Un importante hallazgo arqueológico ha salido a la luz en pleno entorno urbano de Antiguo Cuscatlán, donde un equipo liderado por el arqueólogo salvadoreño Carlos Flores Manzano descubrió un entierro humano prehispánico sepultado bajo capas de ceniza volcánica con más de mil años de antigüedad.
A diferencia de otros descubrimientos realizados durante obras de construcción, este hallazgo fue el resultado de una investigación científica planificada que buscaba documentar los antiguos asentamientos que permanecen ocultos bajo la actual ciudad.

Un entierro con profundo significado ritual
Los restos humanos fueron localizados a varios metros de profundidad, en posición decúbito ventral (boca abajo) y orientados hacia el denominado «norte maya», en dirección al volcán Picacho de San Salvador.
Según explicó Flores Manzano, esta posición podría responder a la cosmovisión de las antiguas culturas mesoamericanas, relacionada con el viaje hacia el inframundo y el tránsito espiritual después de la muerte.
Junto al esqueleto también fue encontrada una pequeña vasija de cerámica con forma de tortuga marina, pieza poco común que podría estar vinculada con creencias astronómicas mayas, donde este animal simbolizaba el viaje sagrado hacia el más allá.

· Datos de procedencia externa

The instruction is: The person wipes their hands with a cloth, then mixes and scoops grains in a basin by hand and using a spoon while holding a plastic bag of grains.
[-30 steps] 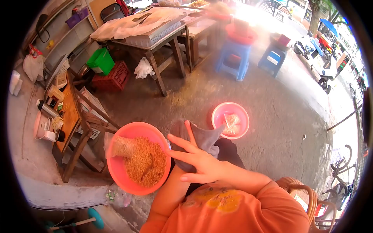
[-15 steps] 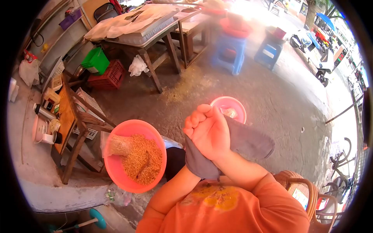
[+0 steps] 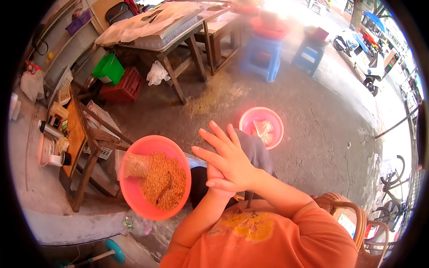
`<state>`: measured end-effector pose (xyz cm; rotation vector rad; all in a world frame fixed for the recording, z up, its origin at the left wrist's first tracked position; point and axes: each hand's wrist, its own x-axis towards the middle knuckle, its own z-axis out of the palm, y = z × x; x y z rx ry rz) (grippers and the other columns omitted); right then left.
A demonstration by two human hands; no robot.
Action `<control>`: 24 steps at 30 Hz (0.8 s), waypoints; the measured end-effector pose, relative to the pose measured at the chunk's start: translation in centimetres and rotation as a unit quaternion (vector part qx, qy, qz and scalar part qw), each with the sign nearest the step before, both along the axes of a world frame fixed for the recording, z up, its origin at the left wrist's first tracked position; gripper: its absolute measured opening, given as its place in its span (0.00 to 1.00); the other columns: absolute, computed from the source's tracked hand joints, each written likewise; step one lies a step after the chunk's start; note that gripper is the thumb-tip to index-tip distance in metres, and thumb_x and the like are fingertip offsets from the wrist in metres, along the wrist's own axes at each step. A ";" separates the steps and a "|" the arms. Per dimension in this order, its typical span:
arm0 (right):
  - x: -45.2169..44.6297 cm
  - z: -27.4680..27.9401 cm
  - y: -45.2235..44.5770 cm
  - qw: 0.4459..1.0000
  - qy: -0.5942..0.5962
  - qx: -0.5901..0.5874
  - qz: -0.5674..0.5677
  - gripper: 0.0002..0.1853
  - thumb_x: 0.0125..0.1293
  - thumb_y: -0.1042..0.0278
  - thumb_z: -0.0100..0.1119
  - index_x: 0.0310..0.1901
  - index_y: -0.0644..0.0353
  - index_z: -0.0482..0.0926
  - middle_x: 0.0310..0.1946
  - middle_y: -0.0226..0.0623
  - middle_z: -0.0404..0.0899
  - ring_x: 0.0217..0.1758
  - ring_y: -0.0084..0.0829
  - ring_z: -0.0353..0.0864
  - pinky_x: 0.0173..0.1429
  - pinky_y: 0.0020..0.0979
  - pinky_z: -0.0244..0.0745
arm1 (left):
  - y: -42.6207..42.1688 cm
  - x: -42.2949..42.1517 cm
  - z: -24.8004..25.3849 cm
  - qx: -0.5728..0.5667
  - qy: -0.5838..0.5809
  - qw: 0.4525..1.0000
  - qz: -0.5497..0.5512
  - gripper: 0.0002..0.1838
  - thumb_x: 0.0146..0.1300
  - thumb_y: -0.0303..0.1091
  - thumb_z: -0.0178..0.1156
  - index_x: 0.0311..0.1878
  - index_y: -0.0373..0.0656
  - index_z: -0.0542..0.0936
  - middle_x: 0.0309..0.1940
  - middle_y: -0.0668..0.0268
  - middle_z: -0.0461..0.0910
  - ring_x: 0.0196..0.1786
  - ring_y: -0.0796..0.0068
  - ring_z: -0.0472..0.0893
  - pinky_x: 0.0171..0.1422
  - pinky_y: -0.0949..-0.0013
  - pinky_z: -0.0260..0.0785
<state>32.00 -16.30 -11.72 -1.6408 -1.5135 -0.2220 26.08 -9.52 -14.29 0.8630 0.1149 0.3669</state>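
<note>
Orange short-sleeved shirt (image 3: 277, 252) with yellow, flower-like print (image 3: 252, 227), dark legwear (image 3: 199, 186) below.

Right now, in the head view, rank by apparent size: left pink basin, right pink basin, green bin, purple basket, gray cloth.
1. Left pink basin
2. Right pink basin
3. Green bin
4. Purple basket
Gray cloth: unranked, partly hidden behind the right hand. Nearness may inflate the first.

White glare floods the top (edges curve).
</note>
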 end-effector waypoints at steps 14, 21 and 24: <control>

La erupción volcánica preservó el sitio
El entierro permaneció protegido gracias a una antigua erupción de la entonces conocida laguna de Cuscatlán, cuyo material volcánico cubrió completamente el área y permitió conservar parte del contexto arqueológico.
Durante la excavación también fueron identificadas huellas de antiguos cultivos, posiblemente de yuca, cuyos restos fueron preservados mediante técnicas especiales similares a las utilizadas en el sitio arqueológico de Joya de Cerén.

Los restos serán analizados por universidades internacionales
Debido a la fragilidad de los restos óseos, especialistas del Museo Nacional de Antropología David J. Guzmán (MUNA) realizaron un proceso de encapsulamiento con yeso para garantizar su conservación durante el traslado.
Posteriormente serán sometidos a estudios de ADN, análisis isotópicos y evaluaciones paleopatológicas en colaboración con instituciones internacionales, entre ellas la Universidad de Harvard, la Universidad Sapienza de Roma y la Universidad de Viena.
Estas investigaciones permitirán conocer el origen del individuo, su alimentación, posibles enfermedades y otros aspectos de su vida hace cientos de años.

Una investigación que cambia la historia de Antiguo Cuscatlán
Carlos Flores Manzano ha dedicado más de una década a demostrar que, pese al crecimiento urbano de Antiguo Cuscatlán, el municipio aún conserva importantes evidencias arqueológicas bajo su superficie.
Los resultados de este descubrimiento fortalecen esa hipótesis y abren la puerta a nuevas investigaciones sobre la ocupación prehispánica del valle de San Salvador.
Una vez concluyan los análisis científicos y los trabajos de restauración, la osamenta y las piezas asociadas pasarán a formar parte de la colección permanente del Museo Nacional de Antropología David J. Guzmán (MUNA), donde podrán ser apreciadas por el público y la comunidad científica.